=== Required work ===
Return the material below exactly, but only from the line with "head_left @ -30" through the line with "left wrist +", and without its pictures.

=== Raw data ===
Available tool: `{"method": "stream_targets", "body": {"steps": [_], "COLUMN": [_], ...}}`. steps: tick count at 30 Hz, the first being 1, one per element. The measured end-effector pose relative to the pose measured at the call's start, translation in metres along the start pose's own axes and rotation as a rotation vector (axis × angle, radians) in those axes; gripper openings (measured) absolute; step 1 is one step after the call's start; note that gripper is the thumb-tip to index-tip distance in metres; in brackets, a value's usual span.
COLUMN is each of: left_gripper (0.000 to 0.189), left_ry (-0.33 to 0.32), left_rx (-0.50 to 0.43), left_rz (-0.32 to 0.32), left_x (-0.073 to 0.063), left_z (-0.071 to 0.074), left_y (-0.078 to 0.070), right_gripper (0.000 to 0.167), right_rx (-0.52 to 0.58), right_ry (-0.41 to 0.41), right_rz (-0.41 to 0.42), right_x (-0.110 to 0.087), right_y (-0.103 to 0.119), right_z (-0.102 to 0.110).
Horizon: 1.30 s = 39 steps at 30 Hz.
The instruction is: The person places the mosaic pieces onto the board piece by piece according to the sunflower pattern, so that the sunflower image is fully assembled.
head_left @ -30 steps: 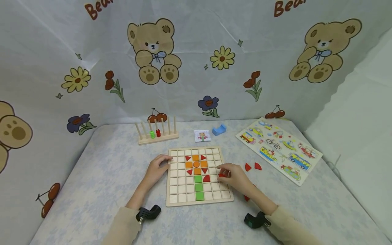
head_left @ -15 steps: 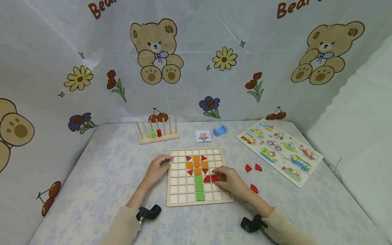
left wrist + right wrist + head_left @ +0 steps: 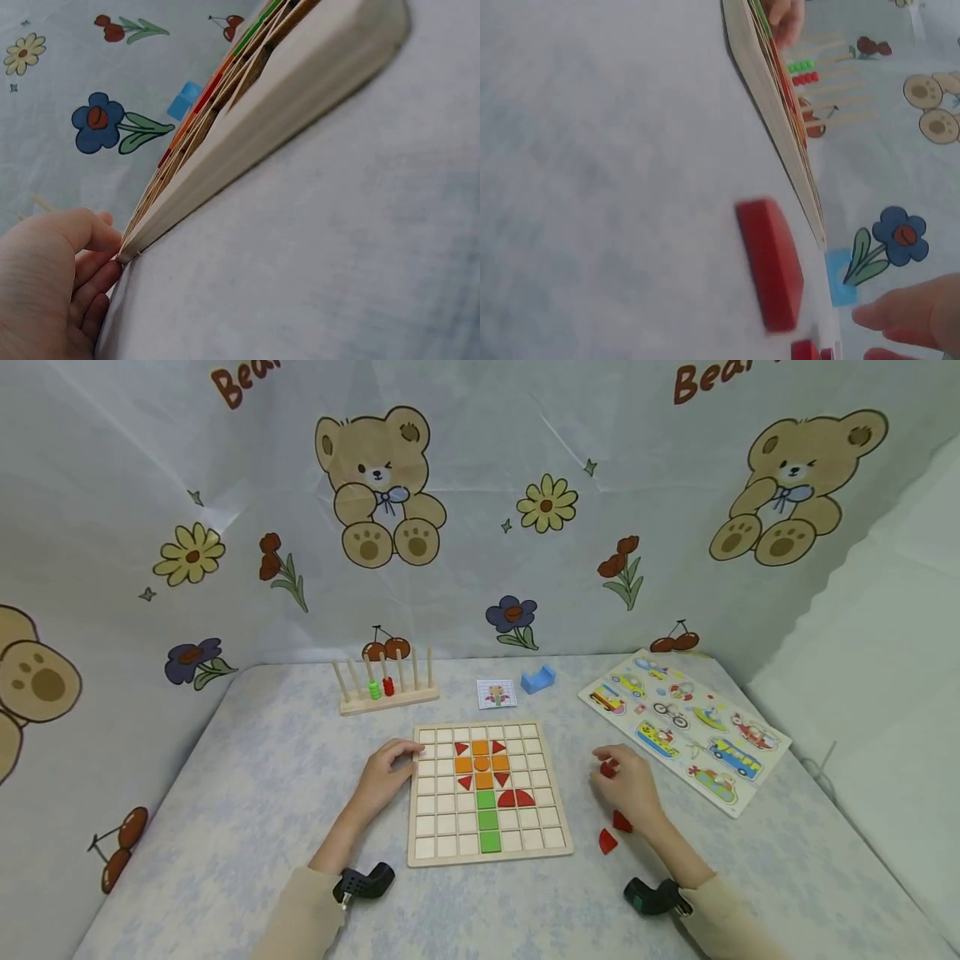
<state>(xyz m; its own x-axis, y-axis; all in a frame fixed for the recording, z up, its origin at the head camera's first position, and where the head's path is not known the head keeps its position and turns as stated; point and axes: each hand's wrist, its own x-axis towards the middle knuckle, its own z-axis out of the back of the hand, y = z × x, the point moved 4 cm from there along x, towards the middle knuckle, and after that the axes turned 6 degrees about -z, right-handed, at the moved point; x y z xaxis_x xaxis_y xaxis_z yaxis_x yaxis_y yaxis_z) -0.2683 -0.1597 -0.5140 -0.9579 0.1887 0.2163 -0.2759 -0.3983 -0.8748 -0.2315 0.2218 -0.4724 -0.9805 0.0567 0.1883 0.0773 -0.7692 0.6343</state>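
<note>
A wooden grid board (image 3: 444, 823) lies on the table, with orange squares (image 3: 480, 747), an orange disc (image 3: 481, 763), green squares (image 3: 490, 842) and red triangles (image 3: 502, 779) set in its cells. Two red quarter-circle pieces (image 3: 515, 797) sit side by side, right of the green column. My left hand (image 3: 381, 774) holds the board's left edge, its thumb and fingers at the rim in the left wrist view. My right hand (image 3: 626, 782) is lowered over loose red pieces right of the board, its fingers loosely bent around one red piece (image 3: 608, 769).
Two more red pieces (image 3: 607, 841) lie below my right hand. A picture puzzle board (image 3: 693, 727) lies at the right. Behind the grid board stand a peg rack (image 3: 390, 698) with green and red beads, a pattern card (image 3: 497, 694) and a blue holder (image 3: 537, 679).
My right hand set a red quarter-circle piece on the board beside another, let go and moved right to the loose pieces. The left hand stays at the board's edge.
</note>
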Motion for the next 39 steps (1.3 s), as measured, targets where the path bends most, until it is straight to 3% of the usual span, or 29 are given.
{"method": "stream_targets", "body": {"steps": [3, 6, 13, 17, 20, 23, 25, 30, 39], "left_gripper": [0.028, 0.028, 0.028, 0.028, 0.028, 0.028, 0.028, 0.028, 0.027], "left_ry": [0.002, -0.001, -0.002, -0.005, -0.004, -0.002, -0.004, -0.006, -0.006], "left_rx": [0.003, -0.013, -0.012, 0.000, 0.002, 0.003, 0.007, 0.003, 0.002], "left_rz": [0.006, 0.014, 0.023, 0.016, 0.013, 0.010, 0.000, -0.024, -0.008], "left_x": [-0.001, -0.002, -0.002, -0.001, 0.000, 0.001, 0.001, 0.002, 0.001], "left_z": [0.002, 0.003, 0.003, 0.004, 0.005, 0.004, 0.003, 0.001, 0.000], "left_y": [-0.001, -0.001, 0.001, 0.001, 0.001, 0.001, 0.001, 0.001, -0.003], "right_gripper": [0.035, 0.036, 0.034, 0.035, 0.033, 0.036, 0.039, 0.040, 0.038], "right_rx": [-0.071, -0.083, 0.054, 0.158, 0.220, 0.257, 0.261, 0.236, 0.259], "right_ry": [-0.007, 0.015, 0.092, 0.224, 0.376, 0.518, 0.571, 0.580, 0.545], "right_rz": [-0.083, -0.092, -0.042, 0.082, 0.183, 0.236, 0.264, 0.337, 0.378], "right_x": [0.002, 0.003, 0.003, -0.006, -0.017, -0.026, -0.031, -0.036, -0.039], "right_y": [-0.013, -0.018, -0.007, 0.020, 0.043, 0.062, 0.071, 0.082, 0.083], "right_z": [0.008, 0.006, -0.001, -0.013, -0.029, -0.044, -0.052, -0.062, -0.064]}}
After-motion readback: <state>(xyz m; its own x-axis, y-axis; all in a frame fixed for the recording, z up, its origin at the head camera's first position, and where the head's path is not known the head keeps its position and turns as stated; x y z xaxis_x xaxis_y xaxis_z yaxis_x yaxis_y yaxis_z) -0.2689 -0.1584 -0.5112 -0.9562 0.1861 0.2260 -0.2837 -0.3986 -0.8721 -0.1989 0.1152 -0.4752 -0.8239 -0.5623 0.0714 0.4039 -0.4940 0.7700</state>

=== Output of the exercise ===
head_left @ -30 steps: 
head_left @ -15 steps: 
left wrist + right wrist + head_left @ +0 steps: 

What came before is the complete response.